My blog was showing poor performance, with some pages taking several seconds to load or even failing entirely.
Tailing the Heroku logs showed that it was getting a barrage of traffic to the /search/
page, which implements faceted search and hence has an almost unlimited set of possible combinations - /search/?tag=python&year=2023
and suchlike.
I have this in my robots.txt
file precisely to prevent bots from causing problems here:
User-agent: *
Disallow: /search/
Evidently something was misbehaving and ignoring my robots.txt
!
My entire site runs behind Cloudflare with a 200 second cache TTL. This means my backend normally doesn't even notice spikes in traffic as they are mostly served from the Cloudflare cache.

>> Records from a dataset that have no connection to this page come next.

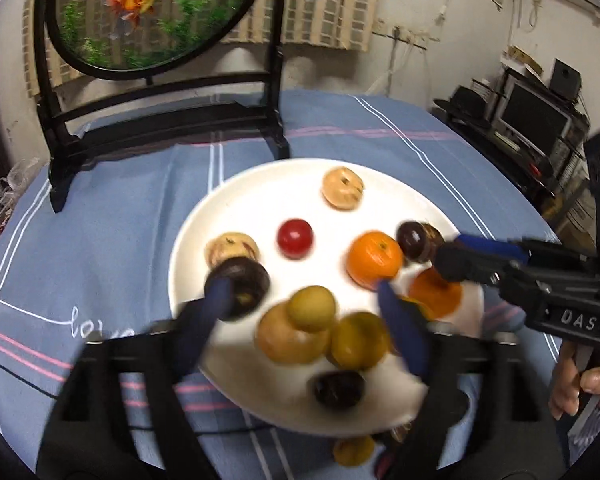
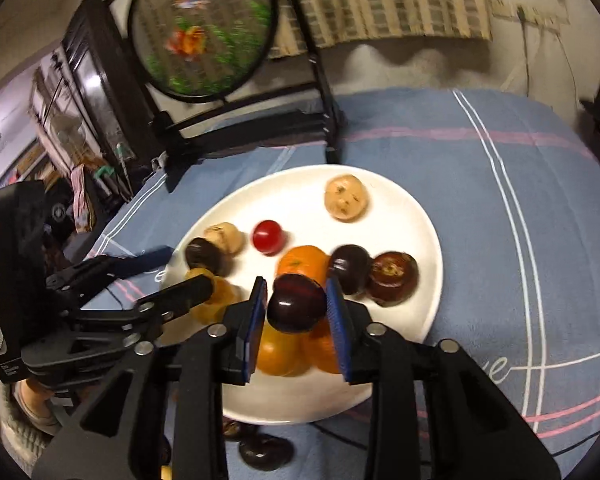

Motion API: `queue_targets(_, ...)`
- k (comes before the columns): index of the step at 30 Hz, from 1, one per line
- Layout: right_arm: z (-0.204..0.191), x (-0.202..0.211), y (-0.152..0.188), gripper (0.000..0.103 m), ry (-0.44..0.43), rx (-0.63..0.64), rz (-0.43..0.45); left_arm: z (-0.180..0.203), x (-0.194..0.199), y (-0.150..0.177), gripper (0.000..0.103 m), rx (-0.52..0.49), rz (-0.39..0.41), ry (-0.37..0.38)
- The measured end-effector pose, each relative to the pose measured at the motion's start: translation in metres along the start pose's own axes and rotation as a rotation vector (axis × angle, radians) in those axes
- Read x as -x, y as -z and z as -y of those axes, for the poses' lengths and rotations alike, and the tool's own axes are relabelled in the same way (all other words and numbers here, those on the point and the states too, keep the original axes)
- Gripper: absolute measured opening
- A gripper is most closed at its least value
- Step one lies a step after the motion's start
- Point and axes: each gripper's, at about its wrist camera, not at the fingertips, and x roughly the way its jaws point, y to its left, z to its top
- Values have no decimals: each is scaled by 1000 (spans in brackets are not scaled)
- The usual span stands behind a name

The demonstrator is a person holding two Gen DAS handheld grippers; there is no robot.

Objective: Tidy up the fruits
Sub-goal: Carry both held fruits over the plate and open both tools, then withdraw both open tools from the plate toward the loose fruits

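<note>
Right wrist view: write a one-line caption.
Open right gripper over a white plate of fruit, a dark plum between its pads.

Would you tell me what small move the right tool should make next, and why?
Probably lift the right tool back, clear of the dark plum. The plum sits between its parted pads, apparently resting on the oranges on the plate, so this drop looks finished. Another dark fruit lies on the cloth by the plate's near rim, a likely next pick.

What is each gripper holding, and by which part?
The left gripper, open, holds nothing. A dark fruit sits between the pads of the right gripper, at its sides; whether they press cannot be told.
</note>
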Motion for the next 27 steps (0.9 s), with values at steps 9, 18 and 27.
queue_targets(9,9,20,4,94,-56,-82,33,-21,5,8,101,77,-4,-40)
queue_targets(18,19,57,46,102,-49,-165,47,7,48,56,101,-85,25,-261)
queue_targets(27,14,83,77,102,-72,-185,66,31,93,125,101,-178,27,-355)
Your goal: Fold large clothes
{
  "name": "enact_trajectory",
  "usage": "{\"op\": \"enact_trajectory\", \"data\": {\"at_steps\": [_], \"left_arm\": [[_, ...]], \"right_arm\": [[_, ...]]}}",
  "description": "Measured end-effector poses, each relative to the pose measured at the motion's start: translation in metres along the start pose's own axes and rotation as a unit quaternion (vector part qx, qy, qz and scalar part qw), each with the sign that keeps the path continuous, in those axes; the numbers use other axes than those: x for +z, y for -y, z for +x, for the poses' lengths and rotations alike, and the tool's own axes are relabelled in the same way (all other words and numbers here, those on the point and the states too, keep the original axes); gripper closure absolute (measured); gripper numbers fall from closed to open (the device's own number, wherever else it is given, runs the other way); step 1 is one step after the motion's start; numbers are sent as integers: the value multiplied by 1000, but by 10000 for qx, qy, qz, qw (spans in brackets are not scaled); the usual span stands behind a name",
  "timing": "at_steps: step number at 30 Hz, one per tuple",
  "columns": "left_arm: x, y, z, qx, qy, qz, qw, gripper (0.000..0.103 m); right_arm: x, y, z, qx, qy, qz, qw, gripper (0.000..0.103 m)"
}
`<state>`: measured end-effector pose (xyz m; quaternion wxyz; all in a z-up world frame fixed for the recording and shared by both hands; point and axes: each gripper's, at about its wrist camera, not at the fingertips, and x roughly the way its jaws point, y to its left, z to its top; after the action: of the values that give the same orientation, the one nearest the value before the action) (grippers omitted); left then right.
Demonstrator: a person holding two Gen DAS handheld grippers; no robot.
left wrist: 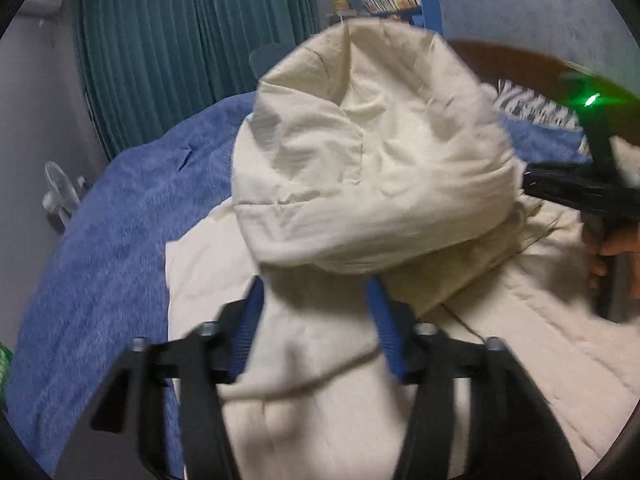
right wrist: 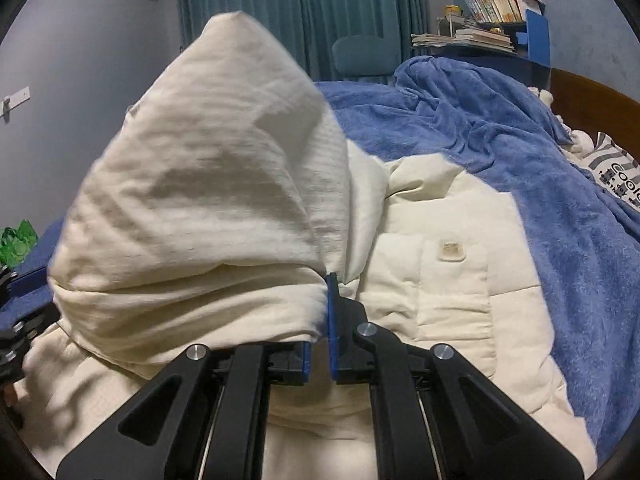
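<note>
Right gripper (right wrist: 320,320): its 2 blue fingers (right wrist: 332,320) are closed together, pinching a fold of the cream jacket (right wrist: 452,280) at centre frame of the right wrist view. From that pinch a raised flap of the jacket (right wrist: 192,200) billows up and to the left, filling the left half of the frame; motion blur on it. Left gripper (left wrist: 316,312): fingers (left wrist: 252,320) about half open, 1 either side of a hump of cream cloth at lower centre of the left wrist view; the tips vanish under the raised flap, so cannot tell whether the pads press on the cloth. Rest of the jacket lies flat on the bed, spread from lower centre toward the right of both views; quilted panels, a chest pocket with a small patch (right wrist: 452,250) at centre right of the right wrist view. Blue blanket (right wrist: 520,152) under and around the jacket, bunched toward upper right. The right gripper shows at the right edge of the left wrist view, black body with a green light, a hand (left wrist: 612,256) on its grip below. Behind: teal curtains (left wrist: 180,52) at upper left, bookshelf (right wrist: 504,4) with books at upper right, wooden headboard (right wrist: 592,100) at right edge, a printed pillow (right wrist: 616,176) beneath it.
</note>
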<state>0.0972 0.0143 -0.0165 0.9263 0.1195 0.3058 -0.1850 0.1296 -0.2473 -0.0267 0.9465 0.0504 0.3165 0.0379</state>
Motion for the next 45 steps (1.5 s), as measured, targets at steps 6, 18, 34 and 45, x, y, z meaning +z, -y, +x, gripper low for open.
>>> {"op": "enact_trajectory", "data": {"at_steps": [6, 18, 34, 45], "left_arm": [[20, 0, -19, -270, 405, -561, 9972, 45], [28, 11, 99, -786, -608, -1340, 9860, 51], [20, -7, 112, -403, -824, -863, 9920, 51], [4, 19, 107, -190, -883, -343, 9953, 51]], "right_arm": [[-2, 5, 3, 126, -83, 86, 9998, 97], [-5, 2, -1, 359, -153, -249, 9989, 76], [2, -19, -36, 1806, -140, -1523, 9716, 43], [-21, -33, 35, 532, -1011, -1186, 9864, 40]]}}
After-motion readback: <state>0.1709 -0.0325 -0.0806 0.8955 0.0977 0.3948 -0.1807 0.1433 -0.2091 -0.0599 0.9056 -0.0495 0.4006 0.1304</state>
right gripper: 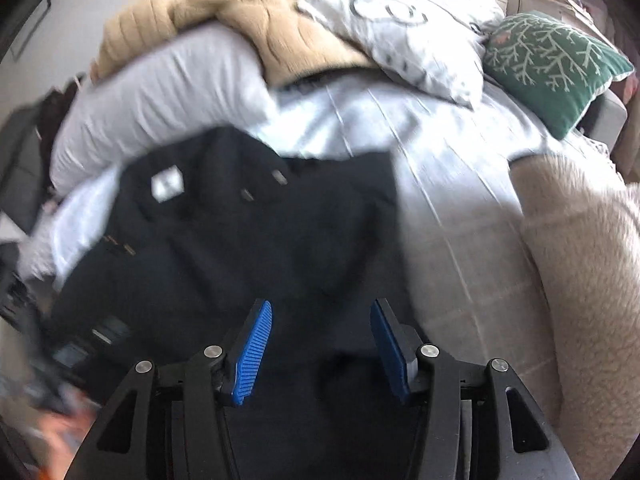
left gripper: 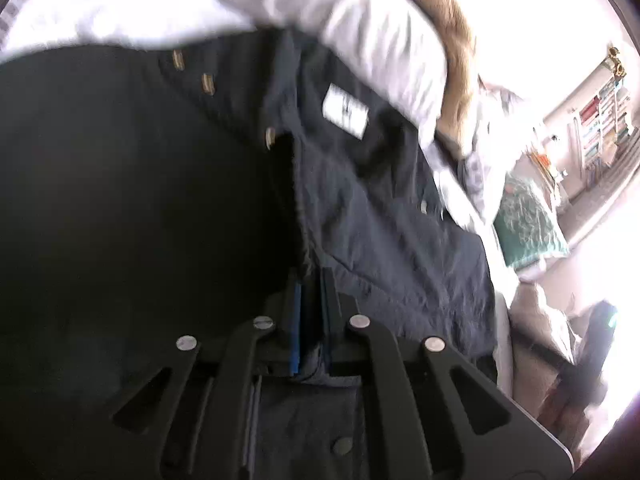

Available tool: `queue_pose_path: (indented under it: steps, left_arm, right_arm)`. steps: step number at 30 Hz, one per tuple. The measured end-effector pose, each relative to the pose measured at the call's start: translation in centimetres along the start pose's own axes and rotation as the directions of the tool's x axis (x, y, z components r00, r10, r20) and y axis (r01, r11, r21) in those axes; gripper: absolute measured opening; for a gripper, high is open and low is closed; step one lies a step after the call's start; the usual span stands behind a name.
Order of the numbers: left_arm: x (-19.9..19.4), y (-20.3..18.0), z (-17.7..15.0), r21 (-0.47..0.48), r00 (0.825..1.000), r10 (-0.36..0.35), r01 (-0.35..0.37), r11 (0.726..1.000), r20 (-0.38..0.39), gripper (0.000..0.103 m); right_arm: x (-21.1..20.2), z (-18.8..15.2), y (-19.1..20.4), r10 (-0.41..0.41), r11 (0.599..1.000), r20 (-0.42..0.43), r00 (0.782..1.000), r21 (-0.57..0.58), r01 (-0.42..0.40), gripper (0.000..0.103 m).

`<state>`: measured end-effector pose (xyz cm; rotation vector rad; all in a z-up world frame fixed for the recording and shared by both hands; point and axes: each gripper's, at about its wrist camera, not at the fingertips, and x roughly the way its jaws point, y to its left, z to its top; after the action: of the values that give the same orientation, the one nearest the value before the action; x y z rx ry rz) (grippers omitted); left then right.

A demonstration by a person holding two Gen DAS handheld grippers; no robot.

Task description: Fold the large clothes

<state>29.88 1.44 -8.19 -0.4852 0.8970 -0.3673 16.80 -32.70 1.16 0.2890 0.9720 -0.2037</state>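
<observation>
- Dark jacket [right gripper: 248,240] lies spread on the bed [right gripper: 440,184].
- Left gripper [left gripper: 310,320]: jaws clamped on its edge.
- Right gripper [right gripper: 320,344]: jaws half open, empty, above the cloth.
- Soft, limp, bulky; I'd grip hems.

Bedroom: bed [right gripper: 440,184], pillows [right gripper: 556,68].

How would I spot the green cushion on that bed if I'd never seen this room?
Start at the bed with the pale sheet, where a dark jacket lies spread out. Look past it to the far right corner, beside the white patterned pillow. The green cushion is the only green thing there, printed with pale branching twigs.
</observation>
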Motion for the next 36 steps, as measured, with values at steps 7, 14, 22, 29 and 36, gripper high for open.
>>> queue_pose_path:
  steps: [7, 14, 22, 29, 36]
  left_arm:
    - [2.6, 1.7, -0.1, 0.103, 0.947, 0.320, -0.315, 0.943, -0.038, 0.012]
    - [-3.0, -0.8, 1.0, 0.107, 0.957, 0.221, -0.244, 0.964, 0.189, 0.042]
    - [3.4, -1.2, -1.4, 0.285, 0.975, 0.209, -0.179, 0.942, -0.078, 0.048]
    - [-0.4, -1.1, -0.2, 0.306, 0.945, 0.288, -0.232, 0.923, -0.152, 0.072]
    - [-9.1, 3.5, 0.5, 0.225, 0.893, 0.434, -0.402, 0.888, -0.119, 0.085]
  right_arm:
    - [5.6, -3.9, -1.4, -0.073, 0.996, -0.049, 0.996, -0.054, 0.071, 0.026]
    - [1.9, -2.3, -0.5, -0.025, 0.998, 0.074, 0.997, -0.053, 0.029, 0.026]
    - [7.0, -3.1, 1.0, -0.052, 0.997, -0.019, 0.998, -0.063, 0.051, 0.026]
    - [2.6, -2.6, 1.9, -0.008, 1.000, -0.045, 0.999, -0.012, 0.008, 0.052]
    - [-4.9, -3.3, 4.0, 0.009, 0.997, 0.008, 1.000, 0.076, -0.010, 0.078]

Unfortunately this trick doesn't help for crawlers that are hitting every possible combination of facets on my search page!
Thankfully, it turns out Cloudflare can also rate limit requests to a path.
I found this option in the Security -> WAF -> Rate limiting rules
area of the admin panel. Here's how I configured my rule:
Matching the URI path on /search/*
and having it block requests from an IP if the rate exceeded 5 requests in 10 seconds appeared to do the job.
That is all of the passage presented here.